Another View: Status quo in Delta isn’t working for California

The California Department of Water Resources and its federal and state partners on the Bay Delta Conservation Plan have a legal responsibility to protect threatened species and supply water to millions of Californians. It is important to correct serious misrepresentations of facts around those responsibilities.

Natural Resources Defense Council staff attorney Doug Obegi and Defenders of Wildlife program director Kim Delfino assert that DWR “has lost sight of the bigger picture and ignored the need for long-term solutions that work within real fiscal and environmental limits,” (“  ‘Tunnel vision’ would worsen health of the Delta, California’s fish stocks,” Viewpoints, July 29).

The opposite is true.

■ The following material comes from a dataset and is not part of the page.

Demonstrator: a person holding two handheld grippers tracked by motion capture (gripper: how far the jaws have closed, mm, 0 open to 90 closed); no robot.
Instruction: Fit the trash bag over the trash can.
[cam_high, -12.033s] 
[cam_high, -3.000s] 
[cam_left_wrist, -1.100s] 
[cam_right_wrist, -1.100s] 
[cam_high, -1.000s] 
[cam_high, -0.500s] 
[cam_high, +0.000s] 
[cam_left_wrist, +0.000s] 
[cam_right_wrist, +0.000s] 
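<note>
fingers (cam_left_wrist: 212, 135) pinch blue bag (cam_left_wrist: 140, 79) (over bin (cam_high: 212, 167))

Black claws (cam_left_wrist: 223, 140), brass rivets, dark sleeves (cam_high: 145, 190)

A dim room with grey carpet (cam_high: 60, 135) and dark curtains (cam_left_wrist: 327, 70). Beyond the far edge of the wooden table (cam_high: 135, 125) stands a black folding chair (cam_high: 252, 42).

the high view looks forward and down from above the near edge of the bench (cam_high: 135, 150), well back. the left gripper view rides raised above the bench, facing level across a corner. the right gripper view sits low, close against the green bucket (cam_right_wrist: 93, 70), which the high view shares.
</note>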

With the Bay Delta Conservation Plan, DWR and its partners have moved beyond decades of incremental, species-by-species compliance with the state and federal endangered species acts that have failed to recover Chinook salmon, Delta smelt and other species.

The draft Bay Delta Conservation Plan is a comprehensive habitat conservation plan that includes flow and habitat restoration actions designed to lead to the protection and recovery of 56 species of plants and animals.

The genuine legal limits that the plan must work within dictate that DWR would not take “more and more water out of the Delta,” as Obegi and Delfino assert. We estimate that the volume of water diverted from the Sacramento-San Joaquin Delta by the federal and state water projects under the plan would be roughly 10 percent more or less than the annual average of the last 20 years.

Once implemented, the BDCP would enable meeting even more stringent flow requirements than are now in place.

We welcome the call for more investment in water recycling, more efficient use of water, and local water supply projects. The California Water Action Plan, which is Gov. Jerry Brown administration’s blueprint for water solutions, makes clear those investments are just as important as the Bay Delta Conservation Plan and vital to meeting future needs.

But they are not, as Obegi and Delfino argue, mutually exclusive. To build enough local projects to replace the water the Santa Clara Valley, San Joaquin Valley and Southern California receive from the Delta would take decades, and cost billions of dollars more than stabilizing erratic Delta deliveries with a more environmentally protective conveyance system and large-scale habitat restoration.

The Bay Delta Conservation Plan faces real environmental and fiscal tests. State and federal agencies will determine whether the plan satisfies the complex laws that govern habitat conservation plans. Public water agencies that depend upon water delivered from the Delta will pay roughly 70 percent of the $25 billion plan, and each agency must soon determine whether to keep investing in the plan.

Our state and federal agencies must balance competing interests while working within real environmental, legal and fiscal limits – a much different job than advocacy. The status quo in the Delta does not work for California’s natural heritage or its economy, and we bear the responsibility to change that.